Every year, as the leaves begin to change, I dust off my copy of Washington Irving’s The Legend of Sleepy Hollow and read it again.
Irving had a wonderful way of describing things in luxurious detail. His description of the meals at Katrina’s house is rich enough to make you want to raid the fridge. And his description of Ichabod is priceless:
“The cognomen of Crane was not inapplicable to his person. He was tall, but exceedingly lank, with narrow shoulders, long arms and legs, hands that dangled a mile out of his sleeves, feet that might have served for shovels, and his whole frame most loosely hung together. His head was small, and flat at top, with huge ears, large green glassy eyes, and a long snipe nose, so that it looked like a weathercock perched upon his spindle neck, to tell which way the wind blew. To see him striding along the profile of a hill, one might have mistaken him for the genius of famine descending upon the earth, or some scarecrow eloped from a cornfield.”
There is a tendency for writers today to avoid being too descriptive. This is especially true for picture book authors, who have to leave a great deal of room for an illustrator to work. We’re told to keep the language of our stories crisp and to the point. We’re encouraged to show, not tell.
What if Irving had followed that advice to the letter? How might Ichabod’s tale have been different if Irving had not painted such a clear picture of him for his readers? What if we knew none of the details of the table set at Katrina’s home?
Writers of Irving’s time (Sleepy Hollow was written in about 1820) took their time with a story. A story was meant to be enjoyed at leisure. People sat in front of the fire after dinner (before television and other gadgets intruded on the peaceful arrival of evening), slowly chewing on each sentence, savoring it before moving on to the next. Washington Irving, Jane Austen, and a little later, Mark Twain, knew how to draw us into the world they had created, to see the characters take shape and begin to breathe. One shudders to think what today’s editors would have done to their stories and what adventures we might have missed.

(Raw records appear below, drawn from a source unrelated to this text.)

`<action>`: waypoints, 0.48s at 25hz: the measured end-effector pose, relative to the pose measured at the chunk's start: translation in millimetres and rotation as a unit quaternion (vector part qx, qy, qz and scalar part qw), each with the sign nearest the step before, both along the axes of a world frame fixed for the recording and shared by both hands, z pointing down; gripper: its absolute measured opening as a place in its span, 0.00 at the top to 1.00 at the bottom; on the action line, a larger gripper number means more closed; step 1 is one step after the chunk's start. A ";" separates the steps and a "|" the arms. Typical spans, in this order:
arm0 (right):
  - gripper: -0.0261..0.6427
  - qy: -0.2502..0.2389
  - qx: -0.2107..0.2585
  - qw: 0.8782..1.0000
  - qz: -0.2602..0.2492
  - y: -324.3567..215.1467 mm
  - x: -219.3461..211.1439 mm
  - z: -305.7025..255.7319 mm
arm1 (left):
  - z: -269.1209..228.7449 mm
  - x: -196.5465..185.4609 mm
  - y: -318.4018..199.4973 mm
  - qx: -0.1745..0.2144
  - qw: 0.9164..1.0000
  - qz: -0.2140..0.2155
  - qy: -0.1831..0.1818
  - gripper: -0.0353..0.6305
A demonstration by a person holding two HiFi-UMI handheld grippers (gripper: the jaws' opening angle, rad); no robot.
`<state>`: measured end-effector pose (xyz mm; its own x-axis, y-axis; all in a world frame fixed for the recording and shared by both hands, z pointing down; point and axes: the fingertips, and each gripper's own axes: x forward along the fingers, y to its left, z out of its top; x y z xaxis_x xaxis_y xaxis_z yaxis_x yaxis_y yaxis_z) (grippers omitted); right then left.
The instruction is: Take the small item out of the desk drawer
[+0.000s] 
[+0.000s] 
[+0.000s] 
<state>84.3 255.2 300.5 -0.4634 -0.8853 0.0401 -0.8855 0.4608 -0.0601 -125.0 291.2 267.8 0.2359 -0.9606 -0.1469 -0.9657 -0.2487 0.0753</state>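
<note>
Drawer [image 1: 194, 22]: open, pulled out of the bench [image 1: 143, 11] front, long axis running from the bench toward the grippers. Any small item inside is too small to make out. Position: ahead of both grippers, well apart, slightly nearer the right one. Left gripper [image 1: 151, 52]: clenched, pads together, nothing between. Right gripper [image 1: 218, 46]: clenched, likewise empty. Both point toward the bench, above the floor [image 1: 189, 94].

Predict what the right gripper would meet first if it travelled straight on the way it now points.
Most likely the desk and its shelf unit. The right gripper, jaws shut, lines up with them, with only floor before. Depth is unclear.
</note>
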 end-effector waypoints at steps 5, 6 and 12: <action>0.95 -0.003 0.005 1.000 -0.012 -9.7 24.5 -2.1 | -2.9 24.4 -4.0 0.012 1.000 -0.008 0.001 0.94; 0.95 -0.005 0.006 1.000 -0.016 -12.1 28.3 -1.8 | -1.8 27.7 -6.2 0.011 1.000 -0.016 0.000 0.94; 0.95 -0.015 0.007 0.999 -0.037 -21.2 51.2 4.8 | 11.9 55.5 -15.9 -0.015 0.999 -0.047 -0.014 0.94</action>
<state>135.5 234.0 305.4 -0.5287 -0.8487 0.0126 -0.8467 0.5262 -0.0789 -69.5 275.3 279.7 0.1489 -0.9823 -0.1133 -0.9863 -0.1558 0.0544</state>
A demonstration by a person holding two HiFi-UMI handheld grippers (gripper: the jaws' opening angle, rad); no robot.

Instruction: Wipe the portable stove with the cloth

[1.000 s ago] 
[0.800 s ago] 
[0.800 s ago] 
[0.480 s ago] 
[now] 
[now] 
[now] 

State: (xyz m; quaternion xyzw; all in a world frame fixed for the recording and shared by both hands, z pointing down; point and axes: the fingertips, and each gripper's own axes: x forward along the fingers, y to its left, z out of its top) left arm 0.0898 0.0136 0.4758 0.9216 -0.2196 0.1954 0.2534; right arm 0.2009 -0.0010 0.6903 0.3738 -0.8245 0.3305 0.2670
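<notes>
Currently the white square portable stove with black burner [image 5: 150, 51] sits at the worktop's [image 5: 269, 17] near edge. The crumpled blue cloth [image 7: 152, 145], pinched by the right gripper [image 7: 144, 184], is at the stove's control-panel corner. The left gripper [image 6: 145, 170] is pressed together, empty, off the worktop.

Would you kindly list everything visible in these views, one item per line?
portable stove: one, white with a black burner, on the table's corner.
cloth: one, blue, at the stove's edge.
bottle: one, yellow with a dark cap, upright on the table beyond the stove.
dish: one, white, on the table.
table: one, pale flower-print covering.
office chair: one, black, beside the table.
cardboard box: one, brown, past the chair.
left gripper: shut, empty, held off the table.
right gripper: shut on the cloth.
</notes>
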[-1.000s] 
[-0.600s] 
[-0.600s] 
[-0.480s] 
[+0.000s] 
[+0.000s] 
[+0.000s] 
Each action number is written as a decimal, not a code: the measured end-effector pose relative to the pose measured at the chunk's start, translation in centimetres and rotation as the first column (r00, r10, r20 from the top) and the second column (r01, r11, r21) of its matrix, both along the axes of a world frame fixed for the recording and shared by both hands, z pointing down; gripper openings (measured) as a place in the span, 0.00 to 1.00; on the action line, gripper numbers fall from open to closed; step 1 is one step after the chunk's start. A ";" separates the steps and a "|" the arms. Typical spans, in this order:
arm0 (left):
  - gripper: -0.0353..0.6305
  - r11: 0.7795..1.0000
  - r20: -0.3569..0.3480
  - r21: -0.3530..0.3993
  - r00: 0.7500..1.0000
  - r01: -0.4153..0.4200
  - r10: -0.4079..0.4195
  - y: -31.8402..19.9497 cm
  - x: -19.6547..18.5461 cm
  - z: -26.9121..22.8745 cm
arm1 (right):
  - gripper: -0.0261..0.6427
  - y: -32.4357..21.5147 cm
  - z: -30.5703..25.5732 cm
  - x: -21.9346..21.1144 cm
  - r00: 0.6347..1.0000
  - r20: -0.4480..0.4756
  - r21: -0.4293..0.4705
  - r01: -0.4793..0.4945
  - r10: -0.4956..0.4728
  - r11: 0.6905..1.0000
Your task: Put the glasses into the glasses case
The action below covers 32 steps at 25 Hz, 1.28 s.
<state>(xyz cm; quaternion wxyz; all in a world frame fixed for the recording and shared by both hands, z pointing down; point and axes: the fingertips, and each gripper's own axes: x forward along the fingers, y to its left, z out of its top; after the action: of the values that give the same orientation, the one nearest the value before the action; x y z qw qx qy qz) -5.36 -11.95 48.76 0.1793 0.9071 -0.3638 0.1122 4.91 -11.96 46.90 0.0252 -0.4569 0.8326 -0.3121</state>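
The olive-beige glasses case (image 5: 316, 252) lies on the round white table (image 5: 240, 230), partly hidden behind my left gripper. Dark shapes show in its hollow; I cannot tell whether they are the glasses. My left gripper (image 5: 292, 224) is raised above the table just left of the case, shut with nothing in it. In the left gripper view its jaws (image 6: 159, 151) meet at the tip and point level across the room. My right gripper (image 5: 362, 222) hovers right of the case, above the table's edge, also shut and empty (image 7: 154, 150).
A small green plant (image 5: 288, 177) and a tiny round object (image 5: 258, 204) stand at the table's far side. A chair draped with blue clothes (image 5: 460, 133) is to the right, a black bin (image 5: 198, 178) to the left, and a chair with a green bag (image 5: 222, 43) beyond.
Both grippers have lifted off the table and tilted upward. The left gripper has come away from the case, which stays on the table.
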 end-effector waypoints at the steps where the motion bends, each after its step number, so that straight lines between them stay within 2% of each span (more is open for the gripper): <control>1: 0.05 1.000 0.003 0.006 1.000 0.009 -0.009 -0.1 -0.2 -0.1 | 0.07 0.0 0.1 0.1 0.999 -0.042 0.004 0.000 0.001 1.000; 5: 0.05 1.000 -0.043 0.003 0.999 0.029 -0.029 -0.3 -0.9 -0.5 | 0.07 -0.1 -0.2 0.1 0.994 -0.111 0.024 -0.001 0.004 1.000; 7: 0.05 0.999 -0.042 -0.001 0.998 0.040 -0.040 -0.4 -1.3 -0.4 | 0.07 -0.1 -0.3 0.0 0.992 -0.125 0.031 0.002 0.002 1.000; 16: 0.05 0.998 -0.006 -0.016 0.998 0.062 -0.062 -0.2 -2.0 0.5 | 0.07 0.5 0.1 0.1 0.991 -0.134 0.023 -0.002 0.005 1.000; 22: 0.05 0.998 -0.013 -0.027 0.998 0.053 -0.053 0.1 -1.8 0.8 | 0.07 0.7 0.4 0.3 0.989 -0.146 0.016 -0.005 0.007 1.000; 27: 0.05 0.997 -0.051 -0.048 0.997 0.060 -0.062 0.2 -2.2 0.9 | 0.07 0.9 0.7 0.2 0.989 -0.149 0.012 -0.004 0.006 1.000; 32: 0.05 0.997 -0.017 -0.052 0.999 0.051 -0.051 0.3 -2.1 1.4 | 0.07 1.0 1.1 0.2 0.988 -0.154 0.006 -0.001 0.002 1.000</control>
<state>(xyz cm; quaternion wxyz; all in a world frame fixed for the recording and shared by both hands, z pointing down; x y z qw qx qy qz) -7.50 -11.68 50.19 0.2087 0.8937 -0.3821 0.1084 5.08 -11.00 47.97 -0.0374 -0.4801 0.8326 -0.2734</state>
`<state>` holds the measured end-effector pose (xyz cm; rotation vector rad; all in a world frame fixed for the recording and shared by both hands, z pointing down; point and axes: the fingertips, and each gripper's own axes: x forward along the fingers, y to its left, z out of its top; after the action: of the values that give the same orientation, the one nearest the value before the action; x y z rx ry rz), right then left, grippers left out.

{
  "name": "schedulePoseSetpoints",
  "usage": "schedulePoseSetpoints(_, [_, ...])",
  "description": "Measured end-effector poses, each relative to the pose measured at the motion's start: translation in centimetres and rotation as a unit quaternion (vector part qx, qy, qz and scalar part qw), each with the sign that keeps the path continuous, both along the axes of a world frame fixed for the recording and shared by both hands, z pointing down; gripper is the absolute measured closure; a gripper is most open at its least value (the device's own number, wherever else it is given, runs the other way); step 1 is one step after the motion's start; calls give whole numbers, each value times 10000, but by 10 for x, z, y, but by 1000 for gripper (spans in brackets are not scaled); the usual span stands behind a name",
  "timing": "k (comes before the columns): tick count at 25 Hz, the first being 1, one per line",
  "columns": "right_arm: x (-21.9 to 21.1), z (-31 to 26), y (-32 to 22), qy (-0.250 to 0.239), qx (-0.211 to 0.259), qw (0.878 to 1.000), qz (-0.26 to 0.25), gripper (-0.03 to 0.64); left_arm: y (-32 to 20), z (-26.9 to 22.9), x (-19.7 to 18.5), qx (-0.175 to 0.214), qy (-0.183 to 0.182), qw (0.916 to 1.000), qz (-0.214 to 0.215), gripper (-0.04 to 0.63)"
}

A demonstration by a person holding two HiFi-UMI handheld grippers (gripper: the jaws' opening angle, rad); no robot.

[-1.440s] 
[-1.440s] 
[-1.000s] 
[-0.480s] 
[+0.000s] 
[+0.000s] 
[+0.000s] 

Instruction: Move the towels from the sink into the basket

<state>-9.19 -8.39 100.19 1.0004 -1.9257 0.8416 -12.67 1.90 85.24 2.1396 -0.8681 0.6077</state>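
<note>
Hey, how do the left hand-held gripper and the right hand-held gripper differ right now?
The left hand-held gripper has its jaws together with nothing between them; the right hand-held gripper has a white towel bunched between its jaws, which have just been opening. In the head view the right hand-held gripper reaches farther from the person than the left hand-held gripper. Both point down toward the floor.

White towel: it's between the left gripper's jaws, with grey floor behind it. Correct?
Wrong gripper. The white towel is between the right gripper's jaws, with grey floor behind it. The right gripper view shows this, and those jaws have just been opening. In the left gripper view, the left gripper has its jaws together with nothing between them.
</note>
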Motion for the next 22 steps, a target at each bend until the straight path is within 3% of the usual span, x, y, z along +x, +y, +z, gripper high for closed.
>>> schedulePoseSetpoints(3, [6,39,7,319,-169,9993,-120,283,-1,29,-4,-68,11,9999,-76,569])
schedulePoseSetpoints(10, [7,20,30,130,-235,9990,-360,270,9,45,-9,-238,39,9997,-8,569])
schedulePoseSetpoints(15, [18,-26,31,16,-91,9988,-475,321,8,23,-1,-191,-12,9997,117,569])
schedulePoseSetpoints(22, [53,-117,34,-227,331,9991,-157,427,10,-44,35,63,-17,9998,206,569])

The writing advice we get from books, magazines, and blogs can be very useful; but I don’t want to pick up a book and have to create my own version of the setting or characters. That’s the writer’s job, not the reader’s. Description, when used judiciously, should slow the reader (not the story) down just a bit. Just long enough to smell the pie, hear the wind howl, or see the main character walk into the room.